A Post More for Lawyers – Words Are Important “Except” When They Are Not

 

http://https://player.vimeo.com/video/264341921

By Gary M. Brown, Partner, Nelson Mullins Riley & Scarborough LLP (Note: Gary Teaches our SEC Reporting and Practice Skills for Lawyers workshop)

 
On March 20, 2018, the U.S. Supreme Court decided Cyan, Inc. et al. v. Beaver County Employees Retirement Fund. The question in this case was the extent to which SLUSA (the Securities Litigation Uniform Standards Act) preempts litigation of claims under the Securities Act of 1933 (the “’33 Act”) in state as opposed to federal courts. Short answer – it doesn’t – at all.

 
The decision is more of a grammatical exercise (and an example of poor Congressional draftsmanship) than it is a work of judicial scholarship. The decision focused on two sections of SLUSA found in section 16 of the ’33 Act and two sentences in Section 22 (Jurisdiction of Offenses and Suits) of the ’33 Act.

 
Sections 16(b) and 16(c) provide, respectively, that class actions based on state securities law claims[1] in connection with the purchase or sale of “covered securities”[2] may not be maintained in any state or federal court (the “State Law Bar”) and that any such suit (a class action based on state securities law claims) involving a “covered security,” if brought in state court, is removable to federal court where, presumably it will be dismissed (the “Removability Provision”).

 
NOTE – simply stated, the sections apply to class actions based on state securities law claims

 
Beaver County’s case, however, was not an action brought in state court based on state law claims – the case was based upon federal law (i.e., ’33 Act claims). But surely Congress meant to restrict litigation of those claims to federal court just like cases under the Securities Exchange Act of 1934 (the “’34 Act”) – right?

 
Well – Section 22 of the ’33 Act provides in part that “[Federal] courts . . . shall have jurisdiction of offenses and violations under [the ’33 Act] . . ., and, concurrent with State . . . courts, except as provided in [SLUSA] section 16 with respect to covered class actions, of all suits . . . brought to enforce any liability or duty created by [the ’33 Act]. Section 16’s State Law Bar provision, however, applies only to state law claims – not to claims created by the ’33 Act. Accordingly, the Supreme Court read the “except” clause essentially as a nullity, removing nothing from state court jurisdiction except the ability to hear class actions based on state law claims – and Beaver County’s case was based on federal claims.

 
Next considered was Section 22’s non-removal provision, which provides that “[e]xcept as provided in [SLUSA] section 16(c), no case arising under [the ‘33Act] and brought in any State court . . . shall be removed to [federal] court. . . .” Section 16’s Removability Provision was similarly dealt with as it applied (or did not apply) to Beaver County’s case.
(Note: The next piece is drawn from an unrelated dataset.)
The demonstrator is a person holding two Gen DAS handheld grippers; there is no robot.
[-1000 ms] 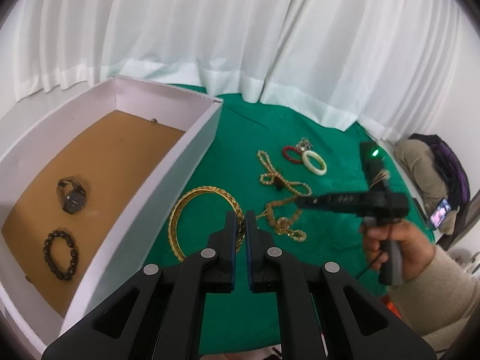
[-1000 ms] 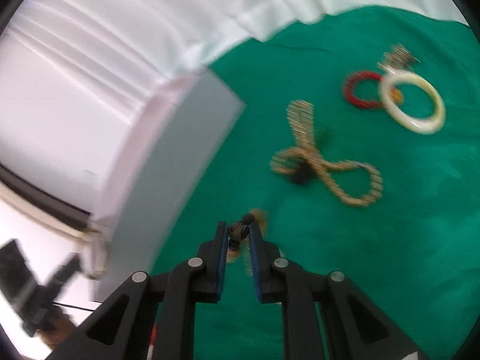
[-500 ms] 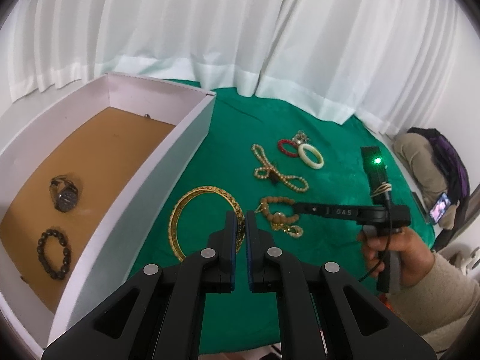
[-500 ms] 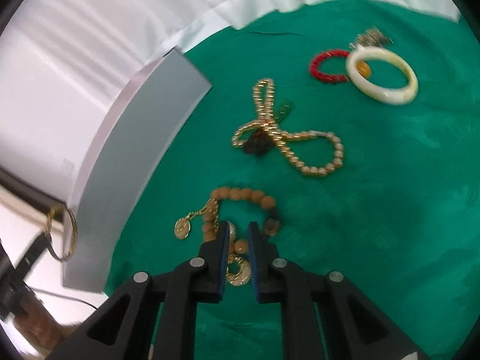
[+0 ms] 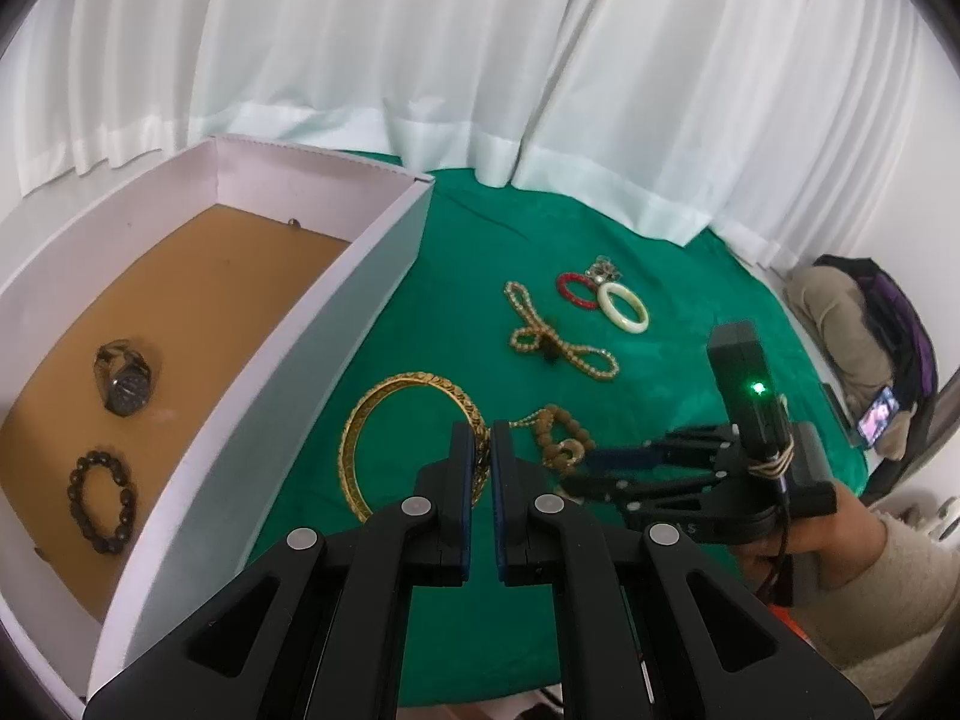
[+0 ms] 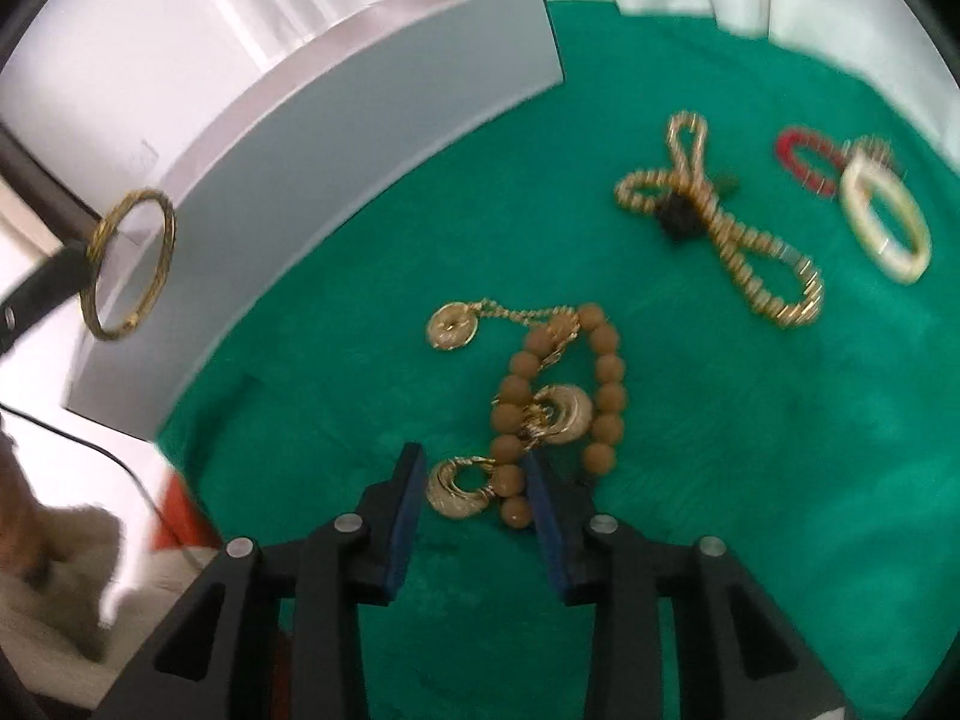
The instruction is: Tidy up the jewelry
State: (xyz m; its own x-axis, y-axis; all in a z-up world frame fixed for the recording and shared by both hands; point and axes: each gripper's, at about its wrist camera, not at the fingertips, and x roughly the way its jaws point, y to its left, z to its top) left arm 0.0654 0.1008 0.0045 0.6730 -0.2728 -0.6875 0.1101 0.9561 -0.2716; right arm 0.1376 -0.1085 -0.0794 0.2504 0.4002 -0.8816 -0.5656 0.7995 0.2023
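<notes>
A: Step in hand? Left gripper, fingers clamped on gold bangle, held clear of green worktop, just right of white box. Right gripper, fingers opening, apart around near end of brown bead bracelet and gold chain; pads not pressing.

B: Next move? Probably carrying bangle left over box wall, then release beside watch and black bracelet. Right fingers need lowering and closing on beads without snagging chain.

A: View differences? Left view alone shows box floor and contents. Right view alone shows bangle hanging free at box's outer wall, plus tangle of chain discs through bead loop.

B: Remaining? Gold bead strand, red bracelet, white bangle, all far right on cloth.
</notes>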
Because their case was based on federal claims, the Removability Provision simply did not apply – it again was a nullity and did not affect the Section 20’s prohibition on removal from state court of properly filed ‘33 Act cases.

 
Is this what Congress intended? Great question – but, as the Supreme Court pointed out, Congress knows how to create exclusive jurisdiction as it has done with the ’34 Act. The “except” clauses supposedly meant something to the drafters. The Supreme Court, however, could not ascertain the meaning nor was the Court willing to do more than take Congress at its words (which, interestingly enough were referred to as “gibberish” during oral argument).

 

[1] The case must allege untrue statements or omission of material facts in connection with the purchase or sale of a covered security; or that the defendant used or employed any manipulative or deceptive device or contrivance in connection with the purchase or sale of a covered security.

[2] “Covered securities” for these purposes are certain securities that satisfy certain specified standards for federal preemption of state authority under NSMIA (the National Securities Markets Improvement Act) – i.e., exchange listed securities, securities issued by investment companies).